An umbrella organisation of manufacturers of cricket bats and other sports goods, Sports Forum, today said the makers of bats in particular and other sports goods in general should be exhilarated by the World Cup hype but they were busy ruing their fate as customers make a beeline for other trade centres like Meerut and Jammu.

“The biggest problem we are facing is the non-availability of Kashmir willow clefts as their movement out of Jammu and Kashmir has been banned by the state government,” sports forum president Ravinder Dhir told PTI here.
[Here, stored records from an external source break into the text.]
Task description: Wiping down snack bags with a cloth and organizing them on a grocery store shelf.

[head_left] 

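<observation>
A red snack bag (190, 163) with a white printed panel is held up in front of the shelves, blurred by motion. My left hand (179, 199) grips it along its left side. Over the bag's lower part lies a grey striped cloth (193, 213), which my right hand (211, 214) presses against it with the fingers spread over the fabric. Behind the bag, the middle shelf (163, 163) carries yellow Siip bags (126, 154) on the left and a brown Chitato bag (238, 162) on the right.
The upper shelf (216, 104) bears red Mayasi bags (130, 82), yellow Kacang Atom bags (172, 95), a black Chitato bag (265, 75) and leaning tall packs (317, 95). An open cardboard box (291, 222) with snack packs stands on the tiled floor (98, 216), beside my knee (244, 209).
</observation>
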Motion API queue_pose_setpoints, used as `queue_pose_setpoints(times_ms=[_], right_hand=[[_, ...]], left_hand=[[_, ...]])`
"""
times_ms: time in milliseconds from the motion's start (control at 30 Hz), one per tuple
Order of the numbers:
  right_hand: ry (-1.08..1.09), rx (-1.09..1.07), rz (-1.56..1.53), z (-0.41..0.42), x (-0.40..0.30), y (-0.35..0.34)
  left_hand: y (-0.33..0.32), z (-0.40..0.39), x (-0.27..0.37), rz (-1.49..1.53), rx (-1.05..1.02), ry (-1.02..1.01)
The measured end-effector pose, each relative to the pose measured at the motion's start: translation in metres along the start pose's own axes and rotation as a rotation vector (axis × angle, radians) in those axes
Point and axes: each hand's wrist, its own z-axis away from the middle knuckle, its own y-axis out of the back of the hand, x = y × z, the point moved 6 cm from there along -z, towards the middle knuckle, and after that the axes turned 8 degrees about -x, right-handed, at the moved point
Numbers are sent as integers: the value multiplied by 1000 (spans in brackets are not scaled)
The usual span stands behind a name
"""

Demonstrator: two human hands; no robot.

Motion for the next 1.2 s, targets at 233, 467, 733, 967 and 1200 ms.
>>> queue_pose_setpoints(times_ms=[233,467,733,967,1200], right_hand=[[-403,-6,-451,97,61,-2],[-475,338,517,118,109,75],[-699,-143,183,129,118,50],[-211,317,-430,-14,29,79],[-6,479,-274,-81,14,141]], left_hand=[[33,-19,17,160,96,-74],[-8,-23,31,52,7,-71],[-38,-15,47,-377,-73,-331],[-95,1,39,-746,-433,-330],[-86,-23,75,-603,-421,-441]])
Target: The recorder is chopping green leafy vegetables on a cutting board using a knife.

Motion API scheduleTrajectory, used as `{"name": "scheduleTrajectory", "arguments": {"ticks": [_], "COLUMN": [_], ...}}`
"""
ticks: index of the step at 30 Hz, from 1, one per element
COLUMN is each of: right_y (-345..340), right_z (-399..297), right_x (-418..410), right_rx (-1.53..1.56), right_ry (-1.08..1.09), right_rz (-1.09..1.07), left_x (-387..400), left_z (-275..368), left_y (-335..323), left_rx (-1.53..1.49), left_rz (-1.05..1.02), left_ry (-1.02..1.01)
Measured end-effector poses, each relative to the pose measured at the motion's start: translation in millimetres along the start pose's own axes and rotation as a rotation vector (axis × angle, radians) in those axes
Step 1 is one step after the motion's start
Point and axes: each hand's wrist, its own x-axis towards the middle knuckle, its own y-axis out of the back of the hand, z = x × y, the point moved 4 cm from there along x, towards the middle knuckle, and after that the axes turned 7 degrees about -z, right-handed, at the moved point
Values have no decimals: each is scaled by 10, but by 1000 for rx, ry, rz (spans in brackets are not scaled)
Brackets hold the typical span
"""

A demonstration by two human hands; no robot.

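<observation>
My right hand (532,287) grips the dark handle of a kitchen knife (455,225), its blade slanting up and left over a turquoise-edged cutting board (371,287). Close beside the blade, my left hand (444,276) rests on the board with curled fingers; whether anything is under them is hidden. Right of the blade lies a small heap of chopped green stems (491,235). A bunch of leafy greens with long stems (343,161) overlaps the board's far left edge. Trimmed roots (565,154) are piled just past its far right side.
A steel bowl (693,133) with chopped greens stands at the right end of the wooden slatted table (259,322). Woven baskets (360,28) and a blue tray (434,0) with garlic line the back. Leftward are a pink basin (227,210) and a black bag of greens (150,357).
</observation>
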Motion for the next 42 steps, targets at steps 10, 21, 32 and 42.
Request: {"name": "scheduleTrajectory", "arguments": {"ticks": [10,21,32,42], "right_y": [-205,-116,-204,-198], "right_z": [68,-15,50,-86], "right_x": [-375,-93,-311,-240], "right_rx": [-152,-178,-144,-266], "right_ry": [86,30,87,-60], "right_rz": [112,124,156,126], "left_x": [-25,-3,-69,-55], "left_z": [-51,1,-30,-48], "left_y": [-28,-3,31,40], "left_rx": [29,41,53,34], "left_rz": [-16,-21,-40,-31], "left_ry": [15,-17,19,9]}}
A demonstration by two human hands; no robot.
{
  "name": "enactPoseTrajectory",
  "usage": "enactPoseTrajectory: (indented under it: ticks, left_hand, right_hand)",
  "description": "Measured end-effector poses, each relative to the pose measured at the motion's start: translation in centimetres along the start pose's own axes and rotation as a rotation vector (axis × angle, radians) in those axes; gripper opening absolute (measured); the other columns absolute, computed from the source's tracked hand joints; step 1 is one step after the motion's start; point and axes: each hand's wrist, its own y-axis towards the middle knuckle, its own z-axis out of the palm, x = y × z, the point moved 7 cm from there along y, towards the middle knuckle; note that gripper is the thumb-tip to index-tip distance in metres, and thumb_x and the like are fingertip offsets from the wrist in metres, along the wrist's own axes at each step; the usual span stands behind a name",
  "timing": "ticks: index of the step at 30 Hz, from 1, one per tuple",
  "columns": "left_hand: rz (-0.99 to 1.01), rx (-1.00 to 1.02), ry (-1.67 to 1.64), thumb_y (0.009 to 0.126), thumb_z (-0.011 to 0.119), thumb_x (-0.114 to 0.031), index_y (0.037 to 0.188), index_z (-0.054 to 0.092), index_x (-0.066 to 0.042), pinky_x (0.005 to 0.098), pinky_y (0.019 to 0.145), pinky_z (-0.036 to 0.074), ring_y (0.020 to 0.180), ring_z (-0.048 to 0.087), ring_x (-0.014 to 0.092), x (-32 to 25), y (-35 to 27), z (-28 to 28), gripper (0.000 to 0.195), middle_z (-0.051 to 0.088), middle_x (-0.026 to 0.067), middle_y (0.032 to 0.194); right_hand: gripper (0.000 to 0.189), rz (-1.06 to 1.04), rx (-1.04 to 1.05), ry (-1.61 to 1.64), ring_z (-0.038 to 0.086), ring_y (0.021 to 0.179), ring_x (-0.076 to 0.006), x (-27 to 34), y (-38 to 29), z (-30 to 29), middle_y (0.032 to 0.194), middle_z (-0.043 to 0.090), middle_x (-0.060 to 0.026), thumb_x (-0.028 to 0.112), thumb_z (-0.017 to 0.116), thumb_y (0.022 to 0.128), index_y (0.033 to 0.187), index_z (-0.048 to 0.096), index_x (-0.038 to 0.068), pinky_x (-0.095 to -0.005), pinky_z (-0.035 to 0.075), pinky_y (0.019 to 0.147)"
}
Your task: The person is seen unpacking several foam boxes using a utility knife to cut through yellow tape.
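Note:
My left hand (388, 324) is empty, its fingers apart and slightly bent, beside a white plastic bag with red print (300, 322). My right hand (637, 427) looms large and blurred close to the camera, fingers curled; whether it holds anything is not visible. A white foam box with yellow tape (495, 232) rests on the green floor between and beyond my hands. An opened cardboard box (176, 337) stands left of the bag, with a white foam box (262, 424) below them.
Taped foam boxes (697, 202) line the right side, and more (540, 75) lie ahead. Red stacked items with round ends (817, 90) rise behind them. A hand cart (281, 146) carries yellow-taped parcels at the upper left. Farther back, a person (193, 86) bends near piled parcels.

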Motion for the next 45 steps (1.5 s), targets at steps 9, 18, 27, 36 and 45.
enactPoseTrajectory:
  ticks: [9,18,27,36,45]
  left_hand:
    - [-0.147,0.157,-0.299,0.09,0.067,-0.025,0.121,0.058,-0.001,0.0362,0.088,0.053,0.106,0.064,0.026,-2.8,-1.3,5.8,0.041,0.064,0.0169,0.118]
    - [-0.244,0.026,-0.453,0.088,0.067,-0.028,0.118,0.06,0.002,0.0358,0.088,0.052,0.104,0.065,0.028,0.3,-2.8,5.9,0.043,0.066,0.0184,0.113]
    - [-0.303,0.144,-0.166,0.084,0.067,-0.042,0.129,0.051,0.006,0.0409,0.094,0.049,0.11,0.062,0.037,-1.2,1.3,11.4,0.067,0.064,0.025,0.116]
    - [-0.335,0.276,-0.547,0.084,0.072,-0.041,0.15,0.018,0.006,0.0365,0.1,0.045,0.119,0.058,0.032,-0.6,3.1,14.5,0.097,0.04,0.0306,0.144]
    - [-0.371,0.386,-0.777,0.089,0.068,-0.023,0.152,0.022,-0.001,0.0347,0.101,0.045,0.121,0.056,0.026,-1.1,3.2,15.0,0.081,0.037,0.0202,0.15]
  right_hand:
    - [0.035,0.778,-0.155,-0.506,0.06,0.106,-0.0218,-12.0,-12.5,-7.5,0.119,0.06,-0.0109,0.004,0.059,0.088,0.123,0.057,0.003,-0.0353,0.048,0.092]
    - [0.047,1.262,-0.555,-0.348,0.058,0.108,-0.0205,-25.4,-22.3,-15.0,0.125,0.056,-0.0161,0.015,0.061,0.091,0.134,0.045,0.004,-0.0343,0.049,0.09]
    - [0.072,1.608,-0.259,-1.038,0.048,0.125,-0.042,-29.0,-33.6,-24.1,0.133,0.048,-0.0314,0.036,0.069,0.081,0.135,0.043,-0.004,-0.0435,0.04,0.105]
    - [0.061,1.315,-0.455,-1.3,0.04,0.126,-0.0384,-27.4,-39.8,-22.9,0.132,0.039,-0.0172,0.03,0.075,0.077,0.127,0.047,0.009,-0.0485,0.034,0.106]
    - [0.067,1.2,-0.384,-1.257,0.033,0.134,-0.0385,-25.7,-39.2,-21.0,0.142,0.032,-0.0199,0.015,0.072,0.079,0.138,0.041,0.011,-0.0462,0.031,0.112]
He said over 60 per cent of bat manufacturers in the city had shifted their operation to the Himalayan state and bring finished bats here which are then sold after putting on the brandstickers. “This makes the bat costlier than what the manufacturers in Jammu offer for,” he added.

Forum chairman J C Kohli said manufacturers here were also placed disadvantageously due to the three per cent sales tax in the state on sports goods. “Sports goods manufacturers in Jammu and Kashmir are exempt from all sales tax besides availing of highly subsidised power rates,” Kohli said, adding Meerut, Jalandhar’s main rival in the trade, has two per cent sales tax rate.

At present, willow is being brought here illegally and the fact is probably one of the worst kept secrets, the sports goods manufacturers said.

“In fact, Jammu and Kashmir chief minister Farooq Abdullah had assured us in a meeting with trade representatives last August that the ban would be revoked but so far nothing has been done,” they said.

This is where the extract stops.